> **EXERCISE DESCRIPTION**
Your answer must consist of every line from the data below that includes the word "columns".

> **SOURCE INFORMATION**
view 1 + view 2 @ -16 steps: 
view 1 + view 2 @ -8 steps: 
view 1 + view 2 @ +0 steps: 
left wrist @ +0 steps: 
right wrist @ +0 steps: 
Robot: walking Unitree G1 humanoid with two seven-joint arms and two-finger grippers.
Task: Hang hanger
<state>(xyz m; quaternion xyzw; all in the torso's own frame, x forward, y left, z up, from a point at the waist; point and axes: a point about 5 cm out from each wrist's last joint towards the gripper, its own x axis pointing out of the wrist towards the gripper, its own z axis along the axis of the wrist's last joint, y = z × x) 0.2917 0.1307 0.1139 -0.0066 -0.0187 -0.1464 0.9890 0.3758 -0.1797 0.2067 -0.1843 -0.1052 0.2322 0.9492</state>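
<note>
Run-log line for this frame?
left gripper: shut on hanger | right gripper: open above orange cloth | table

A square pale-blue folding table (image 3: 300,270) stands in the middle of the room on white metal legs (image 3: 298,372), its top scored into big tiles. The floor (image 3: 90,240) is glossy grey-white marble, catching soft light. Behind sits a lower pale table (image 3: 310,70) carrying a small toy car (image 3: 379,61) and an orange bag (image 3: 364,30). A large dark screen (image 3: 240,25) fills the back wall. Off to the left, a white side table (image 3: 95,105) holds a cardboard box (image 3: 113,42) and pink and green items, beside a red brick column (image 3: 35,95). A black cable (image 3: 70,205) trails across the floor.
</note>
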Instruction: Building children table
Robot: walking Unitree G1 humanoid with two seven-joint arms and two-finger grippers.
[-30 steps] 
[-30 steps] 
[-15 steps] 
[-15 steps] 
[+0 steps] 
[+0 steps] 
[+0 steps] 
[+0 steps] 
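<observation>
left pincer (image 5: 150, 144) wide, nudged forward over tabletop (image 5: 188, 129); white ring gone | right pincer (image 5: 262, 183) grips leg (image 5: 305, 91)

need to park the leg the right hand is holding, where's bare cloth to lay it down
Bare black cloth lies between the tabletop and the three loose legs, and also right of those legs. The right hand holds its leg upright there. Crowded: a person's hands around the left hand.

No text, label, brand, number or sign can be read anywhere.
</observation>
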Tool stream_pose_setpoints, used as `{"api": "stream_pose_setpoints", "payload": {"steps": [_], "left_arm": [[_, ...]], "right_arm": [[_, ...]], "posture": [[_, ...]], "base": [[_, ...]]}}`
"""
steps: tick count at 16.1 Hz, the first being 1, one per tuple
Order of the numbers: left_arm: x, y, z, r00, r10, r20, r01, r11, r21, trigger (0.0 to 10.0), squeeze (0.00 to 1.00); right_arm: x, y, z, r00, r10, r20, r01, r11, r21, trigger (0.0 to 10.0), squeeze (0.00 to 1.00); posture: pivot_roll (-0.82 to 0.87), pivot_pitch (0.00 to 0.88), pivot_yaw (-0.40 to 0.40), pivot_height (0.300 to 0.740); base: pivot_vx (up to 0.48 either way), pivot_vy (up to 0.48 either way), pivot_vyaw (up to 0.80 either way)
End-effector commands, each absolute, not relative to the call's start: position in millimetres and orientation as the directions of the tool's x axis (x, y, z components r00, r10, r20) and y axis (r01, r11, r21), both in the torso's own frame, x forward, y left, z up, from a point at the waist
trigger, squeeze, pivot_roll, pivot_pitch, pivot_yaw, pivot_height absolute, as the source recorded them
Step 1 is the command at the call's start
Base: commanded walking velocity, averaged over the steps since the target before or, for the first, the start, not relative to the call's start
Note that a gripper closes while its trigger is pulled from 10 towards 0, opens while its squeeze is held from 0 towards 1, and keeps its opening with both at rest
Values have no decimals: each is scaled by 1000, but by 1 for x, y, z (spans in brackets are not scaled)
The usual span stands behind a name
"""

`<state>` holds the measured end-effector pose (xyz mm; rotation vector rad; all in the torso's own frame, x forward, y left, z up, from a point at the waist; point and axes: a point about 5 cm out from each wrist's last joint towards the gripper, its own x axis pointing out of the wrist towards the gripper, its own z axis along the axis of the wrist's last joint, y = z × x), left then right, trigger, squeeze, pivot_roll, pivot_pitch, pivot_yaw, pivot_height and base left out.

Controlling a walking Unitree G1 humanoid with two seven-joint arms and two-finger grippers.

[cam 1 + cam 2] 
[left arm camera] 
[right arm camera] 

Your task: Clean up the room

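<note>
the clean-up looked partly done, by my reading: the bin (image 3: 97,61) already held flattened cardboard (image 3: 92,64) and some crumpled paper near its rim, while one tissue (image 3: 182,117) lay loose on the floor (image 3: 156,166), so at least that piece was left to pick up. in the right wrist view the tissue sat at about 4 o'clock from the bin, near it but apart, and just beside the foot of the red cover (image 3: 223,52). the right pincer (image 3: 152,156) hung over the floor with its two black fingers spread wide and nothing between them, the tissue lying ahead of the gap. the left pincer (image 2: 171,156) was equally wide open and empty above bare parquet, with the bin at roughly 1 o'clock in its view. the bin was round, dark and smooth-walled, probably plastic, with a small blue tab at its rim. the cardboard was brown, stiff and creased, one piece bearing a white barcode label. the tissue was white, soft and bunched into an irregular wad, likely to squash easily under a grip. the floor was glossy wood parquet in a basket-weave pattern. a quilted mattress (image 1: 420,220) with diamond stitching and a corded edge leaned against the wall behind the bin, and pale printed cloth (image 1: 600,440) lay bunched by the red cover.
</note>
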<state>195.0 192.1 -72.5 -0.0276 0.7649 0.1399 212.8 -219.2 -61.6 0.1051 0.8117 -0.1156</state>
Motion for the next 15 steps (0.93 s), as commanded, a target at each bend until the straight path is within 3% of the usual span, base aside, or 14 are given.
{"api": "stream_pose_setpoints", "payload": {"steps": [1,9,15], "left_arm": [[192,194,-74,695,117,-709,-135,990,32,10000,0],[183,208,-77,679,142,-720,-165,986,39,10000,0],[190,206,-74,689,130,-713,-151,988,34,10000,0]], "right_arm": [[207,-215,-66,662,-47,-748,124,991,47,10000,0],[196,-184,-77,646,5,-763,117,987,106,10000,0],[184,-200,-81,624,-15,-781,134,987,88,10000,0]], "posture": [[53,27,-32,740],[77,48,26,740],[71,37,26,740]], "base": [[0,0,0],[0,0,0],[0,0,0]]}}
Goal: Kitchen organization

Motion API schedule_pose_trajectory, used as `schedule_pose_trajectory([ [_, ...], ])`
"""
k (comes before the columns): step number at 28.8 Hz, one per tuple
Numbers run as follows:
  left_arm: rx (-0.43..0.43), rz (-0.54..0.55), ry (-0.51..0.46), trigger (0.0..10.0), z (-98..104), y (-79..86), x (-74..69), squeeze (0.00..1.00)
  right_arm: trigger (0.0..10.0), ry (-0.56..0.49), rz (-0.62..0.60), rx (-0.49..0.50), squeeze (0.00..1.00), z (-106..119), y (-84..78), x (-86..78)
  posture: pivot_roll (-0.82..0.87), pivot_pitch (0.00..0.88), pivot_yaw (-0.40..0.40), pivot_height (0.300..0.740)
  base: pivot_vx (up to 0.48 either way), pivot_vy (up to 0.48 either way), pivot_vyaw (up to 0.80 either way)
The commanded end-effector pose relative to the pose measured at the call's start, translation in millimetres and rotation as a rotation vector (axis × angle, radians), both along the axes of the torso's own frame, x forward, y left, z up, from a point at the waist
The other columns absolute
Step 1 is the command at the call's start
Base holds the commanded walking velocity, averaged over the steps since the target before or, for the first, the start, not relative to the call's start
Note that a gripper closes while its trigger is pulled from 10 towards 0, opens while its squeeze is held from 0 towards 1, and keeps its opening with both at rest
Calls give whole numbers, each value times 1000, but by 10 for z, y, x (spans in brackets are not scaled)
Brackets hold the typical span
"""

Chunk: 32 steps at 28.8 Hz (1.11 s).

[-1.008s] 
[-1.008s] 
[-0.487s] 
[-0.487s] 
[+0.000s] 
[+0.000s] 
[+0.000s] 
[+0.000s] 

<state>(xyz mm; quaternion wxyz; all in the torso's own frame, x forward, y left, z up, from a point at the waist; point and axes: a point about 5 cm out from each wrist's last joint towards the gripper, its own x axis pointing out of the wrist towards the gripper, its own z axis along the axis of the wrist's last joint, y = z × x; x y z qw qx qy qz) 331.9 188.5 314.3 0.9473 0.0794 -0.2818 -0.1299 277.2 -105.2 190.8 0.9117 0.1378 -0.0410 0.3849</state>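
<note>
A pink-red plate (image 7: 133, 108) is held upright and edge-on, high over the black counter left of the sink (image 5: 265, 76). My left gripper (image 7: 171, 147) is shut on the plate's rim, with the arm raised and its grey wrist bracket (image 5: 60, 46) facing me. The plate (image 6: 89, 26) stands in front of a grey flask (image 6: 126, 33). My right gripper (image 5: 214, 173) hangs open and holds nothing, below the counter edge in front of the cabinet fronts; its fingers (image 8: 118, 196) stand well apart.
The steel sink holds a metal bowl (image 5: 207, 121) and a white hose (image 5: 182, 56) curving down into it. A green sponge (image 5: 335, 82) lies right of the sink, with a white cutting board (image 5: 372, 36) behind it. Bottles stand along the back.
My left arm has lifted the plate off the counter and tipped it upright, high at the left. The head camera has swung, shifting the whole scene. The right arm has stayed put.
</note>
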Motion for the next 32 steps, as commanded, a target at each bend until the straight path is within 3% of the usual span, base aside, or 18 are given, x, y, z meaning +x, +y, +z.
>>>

> **ANSWER SECTION**
k (comes before the columns): step number at 28.8 Hz, one per tuple
The other columns absolute

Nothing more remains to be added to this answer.